I feel for you so very much, regarding both your battle with depression and being in 2 minds about telling your older kids.
I can imagine it's an incredibly tough decision as to whether to tell your kids. For me, it was far less complicated. I left my years in depression behind me once my daughter turned 3 and my son was just a baby. My daughter will be 18 in a couple of weeks and my son is now 15. I told them about my struggles with mental health when they were in their early teens. Some details I held back on, for their sake. I had the benefit of clarity and good mental health so they were not so concerned about me, wondering how bad things were going to get.
I found there were many benefits to telling my kids. First, I wanted them to know life can get unbearable if we're not careful, if we don't have supporters in our life, people to consciously raise us. I wanted them to know that I understand how lonely and painful things may become for them when challenges threaten to overwhelm them. I wanted them to know their mum is a sensitive person, which includes being sensitive to any help they may need at any point in time. Mental health has always been of enormous importance in our household because we are open about it.
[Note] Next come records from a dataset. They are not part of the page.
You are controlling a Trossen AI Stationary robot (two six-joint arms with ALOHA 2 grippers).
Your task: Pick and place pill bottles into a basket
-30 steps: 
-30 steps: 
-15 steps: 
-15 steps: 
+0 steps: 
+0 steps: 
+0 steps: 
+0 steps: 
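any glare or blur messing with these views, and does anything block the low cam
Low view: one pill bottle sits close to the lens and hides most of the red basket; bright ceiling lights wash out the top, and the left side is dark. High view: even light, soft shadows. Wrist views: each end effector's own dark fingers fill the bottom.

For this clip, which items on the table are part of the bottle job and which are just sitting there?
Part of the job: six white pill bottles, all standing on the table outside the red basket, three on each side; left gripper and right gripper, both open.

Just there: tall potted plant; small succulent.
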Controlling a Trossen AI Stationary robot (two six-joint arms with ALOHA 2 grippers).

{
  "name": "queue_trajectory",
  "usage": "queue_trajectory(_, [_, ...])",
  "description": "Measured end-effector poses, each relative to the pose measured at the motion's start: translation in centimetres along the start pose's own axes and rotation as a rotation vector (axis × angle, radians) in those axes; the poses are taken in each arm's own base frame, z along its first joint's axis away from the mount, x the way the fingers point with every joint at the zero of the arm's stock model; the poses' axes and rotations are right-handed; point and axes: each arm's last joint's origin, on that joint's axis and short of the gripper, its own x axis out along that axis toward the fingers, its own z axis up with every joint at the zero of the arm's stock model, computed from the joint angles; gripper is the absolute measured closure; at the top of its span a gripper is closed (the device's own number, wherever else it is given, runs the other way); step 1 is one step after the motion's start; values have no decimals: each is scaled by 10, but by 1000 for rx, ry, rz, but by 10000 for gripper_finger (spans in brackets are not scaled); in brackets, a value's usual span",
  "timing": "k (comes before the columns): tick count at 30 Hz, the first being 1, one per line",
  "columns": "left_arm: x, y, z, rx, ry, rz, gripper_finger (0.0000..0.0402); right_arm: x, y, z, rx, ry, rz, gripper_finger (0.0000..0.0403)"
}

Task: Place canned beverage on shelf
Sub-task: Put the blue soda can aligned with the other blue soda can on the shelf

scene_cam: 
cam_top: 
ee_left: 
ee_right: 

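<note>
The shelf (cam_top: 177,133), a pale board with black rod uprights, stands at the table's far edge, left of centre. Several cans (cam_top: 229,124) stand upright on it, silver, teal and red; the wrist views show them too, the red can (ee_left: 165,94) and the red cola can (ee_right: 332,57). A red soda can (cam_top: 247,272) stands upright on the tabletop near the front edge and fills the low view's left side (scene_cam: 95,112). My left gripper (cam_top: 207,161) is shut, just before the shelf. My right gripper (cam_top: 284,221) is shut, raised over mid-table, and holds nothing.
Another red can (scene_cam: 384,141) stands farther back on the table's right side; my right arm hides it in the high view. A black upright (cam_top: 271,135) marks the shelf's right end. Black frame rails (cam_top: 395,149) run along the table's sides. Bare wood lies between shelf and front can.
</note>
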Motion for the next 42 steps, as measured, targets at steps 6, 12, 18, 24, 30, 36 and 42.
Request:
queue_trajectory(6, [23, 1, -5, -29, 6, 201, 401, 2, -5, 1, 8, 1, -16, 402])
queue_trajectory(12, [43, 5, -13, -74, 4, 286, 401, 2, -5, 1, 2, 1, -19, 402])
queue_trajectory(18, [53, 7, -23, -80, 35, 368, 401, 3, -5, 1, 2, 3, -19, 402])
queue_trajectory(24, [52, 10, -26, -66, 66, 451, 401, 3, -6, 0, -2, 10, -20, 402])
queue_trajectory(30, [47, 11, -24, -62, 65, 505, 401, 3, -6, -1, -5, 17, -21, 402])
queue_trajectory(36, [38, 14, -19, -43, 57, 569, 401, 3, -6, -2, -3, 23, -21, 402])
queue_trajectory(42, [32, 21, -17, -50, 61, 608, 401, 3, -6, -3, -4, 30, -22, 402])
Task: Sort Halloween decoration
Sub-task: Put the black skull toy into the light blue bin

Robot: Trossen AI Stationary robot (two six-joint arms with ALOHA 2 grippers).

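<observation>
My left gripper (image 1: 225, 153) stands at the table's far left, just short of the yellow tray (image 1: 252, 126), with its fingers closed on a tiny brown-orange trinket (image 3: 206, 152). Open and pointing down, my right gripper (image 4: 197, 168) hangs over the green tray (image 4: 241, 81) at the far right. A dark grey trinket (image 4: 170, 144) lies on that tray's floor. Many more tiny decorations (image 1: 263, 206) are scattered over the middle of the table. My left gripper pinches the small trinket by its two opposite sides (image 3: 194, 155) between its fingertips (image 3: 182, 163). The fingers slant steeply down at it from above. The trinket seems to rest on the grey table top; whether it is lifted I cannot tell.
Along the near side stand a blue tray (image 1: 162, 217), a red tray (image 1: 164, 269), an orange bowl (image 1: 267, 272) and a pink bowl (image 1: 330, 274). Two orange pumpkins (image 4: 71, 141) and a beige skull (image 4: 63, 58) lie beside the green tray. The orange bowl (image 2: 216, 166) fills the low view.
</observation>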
When they've been down, they have felt the freedom of being able to cry openly with me because I am sensitive and can relate to mental torture. When they have been worried about the challenges they felt they could not face alone, they have come to me knowing how much I value the mantra 'We raise each other, no matter what'.
I can honestly say Danno that I have taught them well for they have raised me through moments of self doubt, though occasional moments where things felt like they were falling apart, throughout moments where I could not identify the challenge I faced. They have inspired my in ways that would have anyone believing they are young sages. Most kids have an amazing natural intelligence.
I have taught both my son and daughter 'real men' vent: They cry, they scream, they feel overwhelmed and lost at times, just like real human beings do. Bottle it up and feel the dis-ease (aka real men don't cry) is no way to live, in my opinion. I believe our kids need to know this.
There is always a chance that if you speak with your older kids, they may actually end up being the people who raise you in the most amazing unique ways. They may relate to you at times as the man who truly understands what struggle feels like.